== Given data ==
____
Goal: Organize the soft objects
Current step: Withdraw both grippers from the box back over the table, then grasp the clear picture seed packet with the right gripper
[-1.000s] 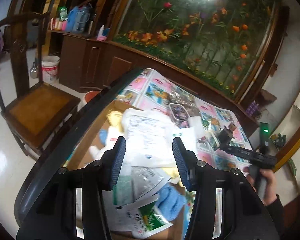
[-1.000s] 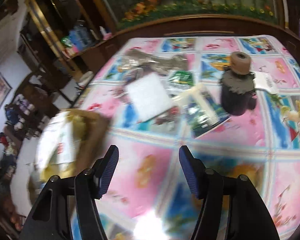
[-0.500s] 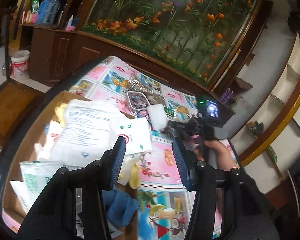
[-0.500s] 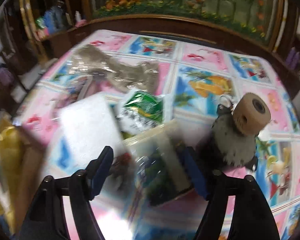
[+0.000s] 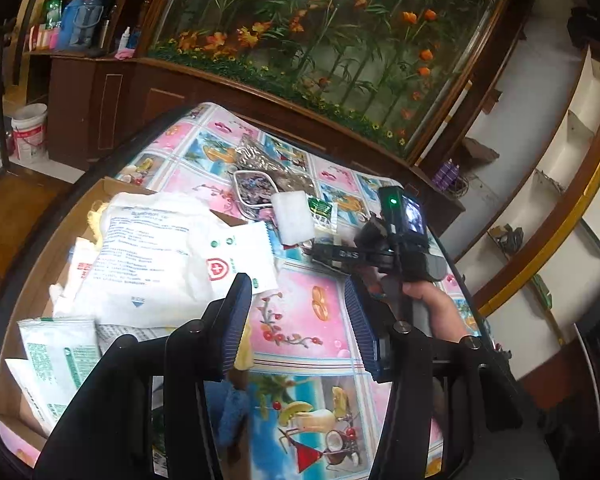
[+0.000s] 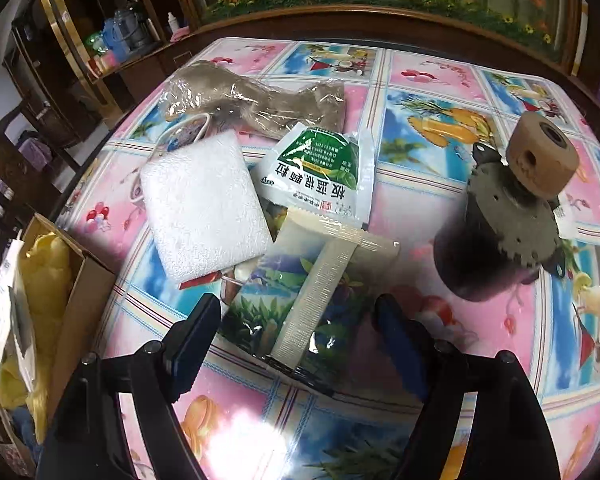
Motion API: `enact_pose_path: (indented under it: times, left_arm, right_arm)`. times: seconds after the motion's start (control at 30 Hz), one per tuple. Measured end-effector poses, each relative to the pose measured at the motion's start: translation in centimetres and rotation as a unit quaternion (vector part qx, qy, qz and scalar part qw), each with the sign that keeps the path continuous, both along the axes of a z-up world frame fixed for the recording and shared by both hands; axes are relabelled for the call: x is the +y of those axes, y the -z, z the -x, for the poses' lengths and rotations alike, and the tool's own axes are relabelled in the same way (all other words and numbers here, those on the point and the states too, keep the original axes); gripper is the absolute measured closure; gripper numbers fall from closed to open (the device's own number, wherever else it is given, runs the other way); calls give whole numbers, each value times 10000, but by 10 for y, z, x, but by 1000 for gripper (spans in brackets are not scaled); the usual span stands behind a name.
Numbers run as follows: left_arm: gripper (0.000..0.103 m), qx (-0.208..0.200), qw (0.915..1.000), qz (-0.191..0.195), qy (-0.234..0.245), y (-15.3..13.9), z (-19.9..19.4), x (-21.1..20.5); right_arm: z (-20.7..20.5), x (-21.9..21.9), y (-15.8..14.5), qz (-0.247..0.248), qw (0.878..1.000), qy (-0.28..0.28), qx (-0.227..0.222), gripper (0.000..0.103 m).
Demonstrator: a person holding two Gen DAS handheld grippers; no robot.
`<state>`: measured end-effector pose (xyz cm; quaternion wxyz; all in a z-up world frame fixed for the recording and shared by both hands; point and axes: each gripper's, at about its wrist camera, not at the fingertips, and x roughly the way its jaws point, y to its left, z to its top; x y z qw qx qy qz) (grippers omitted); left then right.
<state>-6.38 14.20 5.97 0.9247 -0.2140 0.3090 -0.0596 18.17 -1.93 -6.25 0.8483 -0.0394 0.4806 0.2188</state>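
We are reaching for the next soft item: our right gripper [image 6: 300, 332] hangs with jaws opening astride the clear packet [image 6: 320, 280] mid-table [image 6: 440, 80], needing to drop and close. Our left gripper [image 5: 296, 320] is spread, empty. At the table's left edge, the cardboard box [image 5: 100, 188] holds white pouches [image 5: 148, 256].

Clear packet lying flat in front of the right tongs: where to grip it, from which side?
Grip the clear packet at its near edge, coming down from above and in front. It lies flat on the tablecloth, its far end tucked by the white sponge and green sachet. The right tongs are opening astride it, untouched.
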Motion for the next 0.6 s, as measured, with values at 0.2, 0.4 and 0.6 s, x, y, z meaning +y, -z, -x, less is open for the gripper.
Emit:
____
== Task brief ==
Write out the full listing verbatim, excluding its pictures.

== Answer box ==
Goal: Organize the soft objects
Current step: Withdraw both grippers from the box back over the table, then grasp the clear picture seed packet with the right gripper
[-1.000s] 
[-1.000s] 
[-0.500s] 
[-0.500s] 
[+0.000s] 
[+0.000s] 
Motion API: `enact_pose_path: (indented under it: times, left_arm, right_arm)`. times: seconds after the motion's start (control at 30 Hz), one per tuple. Measured end-effector poses, each relative to the pose measured at the motion's start: translation in centimetres and rotation as a unit quaternion (vector part qx, qy, qz and scalar part qw), each with the sign that keeps the path continuous, both along the axes of a z-up world frame fixed for the recording and shared by both hands; axes are relabelled for the call: x is the +y of those axes, y the -z, z the -x, for the poses' lengths and rotations alike, and the tool's own axes are relabelled in the same way (all other words and numbers here, those on the point and the states too, keep the original axes); gripper is the absolute measured closure; gripper numbers fall from closed to open (the device's own number, wherever else it is given, runs the other way); calls give whole numbers, each value times 10000, but by 10 for y, z, x, but by 1000 for gripper (spans in brackets are not scaled); the usual span stands behind a name.
Numbers run as follows: left_arm: gripper (0.000..0.103 m), qx (-0.208..0.200), qw (0.915..1.000), qz (-0.191..0.195), qy (-0.234..0.245), y (-15.3..13.9), z (-19.9..19.4), x (-21.1..20.5); right_arm: z (-20.7..20.5), x (-21.9..21.9), y (-15.8..14.5), qz (-0.247..0.248), qw (0.878..1.000), qy (-0.28..0.28), qx (-0.227..0.222), gripper (0.000..0.103 m).
Demonstrator: a person holding two Gen DAS handheld grippers; no robot.
`<state>`: measured end-effector pose (xyz cm; quaternion wxyz; all in a z-up world frame fixed for the recording and shared by both hands; point and axes: each gripper's, at about its wrist camera, not at the fingertips, and x roughly the way its jaws point, y to its left, z to its top; x y z qw qx qy qz) (grippers omitted); left then right.
<state>-6.38 14.20 5.97 0.9247 -0.2140 0.3090 -0.0596 18.17 -1.93 -6.25 0.8483 -0.0394 0.4806 0.2188</state>
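We are reaching for the next soft item: our right gripper [image 6: 300, 332] hangs with jaws opening astride the clear packet [image 6: 320, 280] mid-table [image 6: 440, 80], needing to drop and close. Our left gripper [image 5: 296, 320] is spread, empty. At the table's left edge, the cardboard box [image 5: 100, 188] holds white pouches [image 5: 148, 256].

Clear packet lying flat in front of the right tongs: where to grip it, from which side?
Grip the clear packet at its near edge, coming down from above and in front. It lies flat on the tablecloth, its far end tucked by the white sponge and green sachet. The right tongs are opening astride it, untouched.
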Motion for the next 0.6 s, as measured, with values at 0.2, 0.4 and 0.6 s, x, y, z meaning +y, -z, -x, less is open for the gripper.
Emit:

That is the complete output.